Monday, June 29, 2009

I was offline for a couple days last week during many big news events. To make me even more of a neanderthal, our TV blew up too. Because of this I did not learn of Michael Jackson's death until Friday. I saw the headline on my homepage "Generation 'X' grows up." It was a great article about two celebrities who will forever be etched in our minds from the time period when we came of age: Michael and Farrah. What adolescent boy didn't have the poster or satin pillow of Miss Fawcett? What teenage girl didn't line up at the salon for her coveted feathered hairstyle? Did any of us not have the cassette tape of Thriller? (If you don't know what a cassette is, you're way too young to be reading this) :)

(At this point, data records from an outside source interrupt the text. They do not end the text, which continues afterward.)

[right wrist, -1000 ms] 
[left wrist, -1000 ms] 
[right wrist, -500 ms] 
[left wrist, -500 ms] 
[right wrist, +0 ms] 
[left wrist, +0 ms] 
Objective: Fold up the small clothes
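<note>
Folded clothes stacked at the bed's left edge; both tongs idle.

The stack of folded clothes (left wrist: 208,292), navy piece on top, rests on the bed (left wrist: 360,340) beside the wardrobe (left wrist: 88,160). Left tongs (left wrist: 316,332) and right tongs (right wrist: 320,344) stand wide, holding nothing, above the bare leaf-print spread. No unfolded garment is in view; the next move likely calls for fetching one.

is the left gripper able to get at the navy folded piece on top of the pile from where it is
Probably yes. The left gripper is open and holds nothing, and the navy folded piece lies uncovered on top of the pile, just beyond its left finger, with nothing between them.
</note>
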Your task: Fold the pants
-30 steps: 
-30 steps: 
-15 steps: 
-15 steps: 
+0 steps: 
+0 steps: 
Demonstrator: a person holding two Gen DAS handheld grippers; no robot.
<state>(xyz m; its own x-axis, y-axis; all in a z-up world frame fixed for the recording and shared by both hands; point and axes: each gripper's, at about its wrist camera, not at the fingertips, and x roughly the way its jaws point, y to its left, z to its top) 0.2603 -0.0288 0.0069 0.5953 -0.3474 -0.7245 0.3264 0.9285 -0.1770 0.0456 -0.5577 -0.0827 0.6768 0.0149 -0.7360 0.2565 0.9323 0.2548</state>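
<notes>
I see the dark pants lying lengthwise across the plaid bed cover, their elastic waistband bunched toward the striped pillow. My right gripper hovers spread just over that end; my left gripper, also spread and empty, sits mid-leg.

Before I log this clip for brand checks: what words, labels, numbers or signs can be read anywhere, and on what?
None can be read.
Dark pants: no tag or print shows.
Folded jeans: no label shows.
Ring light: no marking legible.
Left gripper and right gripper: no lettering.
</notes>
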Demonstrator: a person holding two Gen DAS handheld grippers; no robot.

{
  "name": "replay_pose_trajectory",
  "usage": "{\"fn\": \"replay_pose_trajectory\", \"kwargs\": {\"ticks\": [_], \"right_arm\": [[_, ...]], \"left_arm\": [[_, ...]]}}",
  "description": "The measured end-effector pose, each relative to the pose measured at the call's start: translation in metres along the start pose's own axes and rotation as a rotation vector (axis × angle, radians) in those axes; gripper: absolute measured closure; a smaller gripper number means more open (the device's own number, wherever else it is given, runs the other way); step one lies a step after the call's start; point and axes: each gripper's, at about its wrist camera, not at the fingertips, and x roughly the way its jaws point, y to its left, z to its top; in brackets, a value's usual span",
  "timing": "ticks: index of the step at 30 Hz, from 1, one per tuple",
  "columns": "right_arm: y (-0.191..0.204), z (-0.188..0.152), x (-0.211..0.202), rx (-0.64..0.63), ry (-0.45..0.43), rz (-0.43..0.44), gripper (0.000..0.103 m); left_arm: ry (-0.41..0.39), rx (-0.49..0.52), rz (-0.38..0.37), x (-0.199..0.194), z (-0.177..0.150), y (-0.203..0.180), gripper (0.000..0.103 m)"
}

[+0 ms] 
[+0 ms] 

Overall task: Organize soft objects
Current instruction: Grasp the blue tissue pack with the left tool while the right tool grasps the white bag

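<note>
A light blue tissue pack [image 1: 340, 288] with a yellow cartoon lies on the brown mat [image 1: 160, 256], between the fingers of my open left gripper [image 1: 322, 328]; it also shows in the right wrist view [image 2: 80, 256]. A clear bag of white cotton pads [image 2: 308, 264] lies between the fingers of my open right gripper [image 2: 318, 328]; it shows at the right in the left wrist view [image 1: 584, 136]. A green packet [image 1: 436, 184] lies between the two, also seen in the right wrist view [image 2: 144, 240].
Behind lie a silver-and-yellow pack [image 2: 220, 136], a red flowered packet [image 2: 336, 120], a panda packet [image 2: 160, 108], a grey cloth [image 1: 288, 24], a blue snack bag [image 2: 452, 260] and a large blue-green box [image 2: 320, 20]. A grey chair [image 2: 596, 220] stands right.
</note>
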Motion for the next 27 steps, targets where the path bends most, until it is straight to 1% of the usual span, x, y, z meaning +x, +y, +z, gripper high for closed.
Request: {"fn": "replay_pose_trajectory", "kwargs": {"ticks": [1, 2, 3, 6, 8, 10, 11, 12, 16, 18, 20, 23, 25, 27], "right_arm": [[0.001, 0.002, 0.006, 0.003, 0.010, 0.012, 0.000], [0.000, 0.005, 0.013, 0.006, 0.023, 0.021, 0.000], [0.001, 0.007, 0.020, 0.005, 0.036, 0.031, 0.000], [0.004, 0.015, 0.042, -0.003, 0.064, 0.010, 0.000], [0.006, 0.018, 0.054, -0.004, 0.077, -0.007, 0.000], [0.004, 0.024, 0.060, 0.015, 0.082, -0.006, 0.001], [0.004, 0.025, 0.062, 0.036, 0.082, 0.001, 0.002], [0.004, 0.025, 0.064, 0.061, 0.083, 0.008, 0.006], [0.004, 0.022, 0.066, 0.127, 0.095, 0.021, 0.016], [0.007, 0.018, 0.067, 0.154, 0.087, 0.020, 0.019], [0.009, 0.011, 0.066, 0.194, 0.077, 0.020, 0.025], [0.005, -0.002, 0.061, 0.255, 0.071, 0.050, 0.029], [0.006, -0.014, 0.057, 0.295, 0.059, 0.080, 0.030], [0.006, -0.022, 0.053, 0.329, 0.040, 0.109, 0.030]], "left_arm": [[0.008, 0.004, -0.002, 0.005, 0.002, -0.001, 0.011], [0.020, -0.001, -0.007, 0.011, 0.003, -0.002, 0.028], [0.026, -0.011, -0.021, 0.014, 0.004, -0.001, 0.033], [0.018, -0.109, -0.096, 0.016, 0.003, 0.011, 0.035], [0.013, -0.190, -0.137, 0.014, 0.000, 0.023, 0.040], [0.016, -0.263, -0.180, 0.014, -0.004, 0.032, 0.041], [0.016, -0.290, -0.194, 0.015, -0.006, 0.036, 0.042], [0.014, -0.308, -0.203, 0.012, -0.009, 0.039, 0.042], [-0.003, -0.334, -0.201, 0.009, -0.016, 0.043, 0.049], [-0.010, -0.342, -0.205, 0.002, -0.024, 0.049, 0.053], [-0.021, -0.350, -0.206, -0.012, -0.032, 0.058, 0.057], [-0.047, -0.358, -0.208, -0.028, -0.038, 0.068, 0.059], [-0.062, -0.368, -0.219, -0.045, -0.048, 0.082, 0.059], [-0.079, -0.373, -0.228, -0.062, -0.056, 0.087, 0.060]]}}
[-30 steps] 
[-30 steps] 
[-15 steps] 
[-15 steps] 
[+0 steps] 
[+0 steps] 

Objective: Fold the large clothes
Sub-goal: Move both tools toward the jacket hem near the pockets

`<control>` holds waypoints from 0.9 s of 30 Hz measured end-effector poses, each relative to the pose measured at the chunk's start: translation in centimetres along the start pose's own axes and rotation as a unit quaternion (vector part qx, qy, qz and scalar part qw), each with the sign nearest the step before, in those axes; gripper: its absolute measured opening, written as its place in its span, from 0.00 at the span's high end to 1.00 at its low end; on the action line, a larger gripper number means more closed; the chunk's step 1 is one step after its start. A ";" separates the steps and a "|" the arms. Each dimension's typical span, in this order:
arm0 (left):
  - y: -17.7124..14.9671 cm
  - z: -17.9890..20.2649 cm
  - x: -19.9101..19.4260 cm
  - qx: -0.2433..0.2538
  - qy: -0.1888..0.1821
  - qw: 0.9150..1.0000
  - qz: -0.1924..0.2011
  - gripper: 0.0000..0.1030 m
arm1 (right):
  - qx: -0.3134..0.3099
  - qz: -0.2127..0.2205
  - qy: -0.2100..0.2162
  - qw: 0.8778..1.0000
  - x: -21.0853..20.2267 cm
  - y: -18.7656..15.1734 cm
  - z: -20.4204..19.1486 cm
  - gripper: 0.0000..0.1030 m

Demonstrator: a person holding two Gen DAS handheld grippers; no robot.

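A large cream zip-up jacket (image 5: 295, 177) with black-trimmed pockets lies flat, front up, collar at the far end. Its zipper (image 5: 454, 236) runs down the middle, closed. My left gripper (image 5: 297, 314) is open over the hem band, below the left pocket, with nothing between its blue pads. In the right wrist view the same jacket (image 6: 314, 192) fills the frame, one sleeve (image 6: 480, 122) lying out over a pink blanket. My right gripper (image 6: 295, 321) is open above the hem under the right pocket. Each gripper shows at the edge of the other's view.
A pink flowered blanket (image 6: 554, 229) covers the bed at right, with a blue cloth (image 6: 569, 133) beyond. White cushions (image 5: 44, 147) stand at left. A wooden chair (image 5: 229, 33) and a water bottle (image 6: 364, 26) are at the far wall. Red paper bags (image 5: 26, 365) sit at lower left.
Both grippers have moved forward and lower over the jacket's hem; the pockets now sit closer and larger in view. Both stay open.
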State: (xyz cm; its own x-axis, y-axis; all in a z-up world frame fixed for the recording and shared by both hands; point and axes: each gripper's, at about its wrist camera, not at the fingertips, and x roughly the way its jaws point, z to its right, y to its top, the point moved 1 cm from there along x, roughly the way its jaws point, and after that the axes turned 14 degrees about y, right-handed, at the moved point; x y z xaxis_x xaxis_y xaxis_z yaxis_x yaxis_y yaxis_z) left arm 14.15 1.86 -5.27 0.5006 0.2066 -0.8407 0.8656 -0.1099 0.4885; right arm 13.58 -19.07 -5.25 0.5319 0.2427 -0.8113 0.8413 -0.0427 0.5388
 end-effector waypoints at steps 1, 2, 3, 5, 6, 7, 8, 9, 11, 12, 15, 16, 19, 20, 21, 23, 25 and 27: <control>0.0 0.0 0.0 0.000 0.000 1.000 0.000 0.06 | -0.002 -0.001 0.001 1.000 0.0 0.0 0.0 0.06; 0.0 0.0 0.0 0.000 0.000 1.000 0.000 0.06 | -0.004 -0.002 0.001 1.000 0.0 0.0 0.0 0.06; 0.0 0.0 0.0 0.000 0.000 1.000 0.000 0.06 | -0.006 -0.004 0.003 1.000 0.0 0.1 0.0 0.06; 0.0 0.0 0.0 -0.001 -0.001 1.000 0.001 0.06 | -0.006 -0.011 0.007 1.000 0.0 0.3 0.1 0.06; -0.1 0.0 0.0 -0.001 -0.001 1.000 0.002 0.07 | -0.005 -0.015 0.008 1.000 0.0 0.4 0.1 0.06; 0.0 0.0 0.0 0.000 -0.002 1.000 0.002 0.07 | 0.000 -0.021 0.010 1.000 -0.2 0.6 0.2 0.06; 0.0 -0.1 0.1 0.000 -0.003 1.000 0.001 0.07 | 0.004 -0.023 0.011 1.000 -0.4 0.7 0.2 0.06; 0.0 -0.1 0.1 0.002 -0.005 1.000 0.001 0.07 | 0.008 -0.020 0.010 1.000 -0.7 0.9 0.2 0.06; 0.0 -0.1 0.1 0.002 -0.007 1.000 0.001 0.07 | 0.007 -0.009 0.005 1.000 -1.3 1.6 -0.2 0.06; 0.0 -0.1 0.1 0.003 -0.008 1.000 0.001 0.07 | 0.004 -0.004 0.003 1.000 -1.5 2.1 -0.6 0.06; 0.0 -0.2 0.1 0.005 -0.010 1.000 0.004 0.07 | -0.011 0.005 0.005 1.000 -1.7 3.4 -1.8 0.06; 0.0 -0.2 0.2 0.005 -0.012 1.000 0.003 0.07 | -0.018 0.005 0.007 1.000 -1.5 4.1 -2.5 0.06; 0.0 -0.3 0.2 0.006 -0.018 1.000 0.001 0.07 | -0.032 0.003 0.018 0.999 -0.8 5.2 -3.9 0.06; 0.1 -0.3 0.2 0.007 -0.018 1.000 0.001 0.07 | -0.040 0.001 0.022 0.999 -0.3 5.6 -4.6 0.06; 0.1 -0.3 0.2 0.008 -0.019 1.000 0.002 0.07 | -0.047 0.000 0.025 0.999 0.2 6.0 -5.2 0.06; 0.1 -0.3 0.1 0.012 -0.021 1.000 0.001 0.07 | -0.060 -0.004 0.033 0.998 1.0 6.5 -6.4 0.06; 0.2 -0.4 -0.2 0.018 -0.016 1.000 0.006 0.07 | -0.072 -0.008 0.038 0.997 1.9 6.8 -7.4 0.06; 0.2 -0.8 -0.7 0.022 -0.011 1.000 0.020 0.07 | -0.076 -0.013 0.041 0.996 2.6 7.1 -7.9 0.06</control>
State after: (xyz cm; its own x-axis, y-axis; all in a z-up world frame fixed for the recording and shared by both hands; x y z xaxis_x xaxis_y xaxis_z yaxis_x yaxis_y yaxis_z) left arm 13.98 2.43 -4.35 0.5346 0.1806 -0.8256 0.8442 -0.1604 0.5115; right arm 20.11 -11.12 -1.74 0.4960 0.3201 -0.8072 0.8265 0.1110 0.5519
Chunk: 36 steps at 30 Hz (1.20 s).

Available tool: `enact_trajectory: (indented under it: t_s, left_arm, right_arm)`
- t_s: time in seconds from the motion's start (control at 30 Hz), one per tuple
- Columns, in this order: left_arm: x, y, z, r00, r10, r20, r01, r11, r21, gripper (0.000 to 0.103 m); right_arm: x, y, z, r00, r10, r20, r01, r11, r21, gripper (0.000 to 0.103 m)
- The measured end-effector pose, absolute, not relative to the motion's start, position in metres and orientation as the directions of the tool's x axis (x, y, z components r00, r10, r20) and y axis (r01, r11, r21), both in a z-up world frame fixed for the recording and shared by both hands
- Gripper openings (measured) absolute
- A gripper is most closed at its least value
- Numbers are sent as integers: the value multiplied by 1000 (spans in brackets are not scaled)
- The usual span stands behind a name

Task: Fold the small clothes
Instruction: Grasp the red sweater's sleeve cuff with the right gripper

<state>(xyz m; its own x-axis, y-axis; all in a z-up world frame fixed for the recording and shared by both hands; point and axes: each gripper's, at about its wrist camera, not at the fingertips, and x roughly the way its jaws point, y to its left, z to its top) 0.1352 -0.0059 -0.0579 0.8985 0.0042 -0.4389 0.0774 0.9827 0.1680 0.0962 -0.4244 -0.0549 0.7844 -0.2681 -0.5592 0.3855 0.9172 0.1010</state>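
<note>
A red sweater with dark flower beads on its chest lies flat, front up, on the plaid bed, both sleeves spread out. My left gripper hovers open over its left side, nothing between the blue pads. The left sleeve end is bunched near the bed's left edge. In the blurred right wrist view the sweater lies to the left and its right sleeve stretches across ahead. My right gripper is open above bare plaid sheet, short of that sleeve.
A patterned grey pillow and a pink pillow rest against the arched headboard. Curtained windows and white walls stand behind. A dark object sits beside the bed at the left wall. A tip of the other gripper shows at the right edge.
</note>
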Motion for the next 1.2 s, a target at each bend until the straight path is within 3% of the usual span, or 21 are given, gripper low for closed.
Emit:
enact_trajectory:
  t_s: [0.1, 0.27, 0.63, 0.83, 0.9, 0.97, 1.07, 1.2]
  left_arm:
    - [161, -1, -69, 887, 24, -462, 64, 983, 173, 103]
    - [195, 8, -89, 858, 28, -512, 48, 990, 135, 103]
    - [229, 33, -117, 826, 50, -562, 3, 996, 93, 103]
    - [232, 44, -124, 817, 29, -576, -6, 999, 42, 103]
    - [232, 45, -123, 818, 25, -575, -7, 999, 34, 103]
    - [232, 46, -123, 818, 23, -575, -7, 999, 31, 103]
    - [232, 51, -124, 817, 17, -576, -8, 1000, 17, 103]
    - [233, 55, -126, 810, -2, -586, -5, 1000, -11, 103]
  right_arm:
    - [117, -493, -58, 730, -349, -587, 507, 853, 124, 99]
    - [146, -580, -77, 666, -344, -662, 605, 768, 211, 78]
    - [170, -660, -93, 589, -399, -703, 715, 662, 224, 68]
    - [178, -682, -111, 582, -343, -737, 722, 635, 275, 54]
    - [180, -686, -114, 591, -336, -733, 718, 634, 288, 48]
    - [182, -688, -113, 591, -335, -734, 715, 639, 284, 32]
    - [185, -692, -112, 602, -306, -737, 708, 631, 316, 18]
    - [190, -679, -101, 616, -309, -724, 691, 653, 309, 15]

Of course I got sucked in to clicking on the next news piece and the next. They weren't about the news. They didn't even come close to remembering Mr. Jackson in a kind manner. They may have mentioned a sentence or two about his three surviving children. No, the focus of every article was on who was to blame for his untimely death. "Was it the cardiologist?"..... "Maybe the CPR attempt was botched."........ "He was injected with Demerol thirty minutes before he went into cardiac arrest."...... Why does there always have to be someone who was at fault? Why can't we just say "it was his time?" Is it because we just don't want to accept that sometimes there isn't an easy explanation? Or is it just that we can't come to terms with the reality that we really aren't in control? Does it make us face our own mortality with disbelief? For me, it's all of the above. Regardless of the autopsy results, God is the one "at fault" and He holds both of these beloved souls in his hands.

Rest in Peace, Michael and Farrah.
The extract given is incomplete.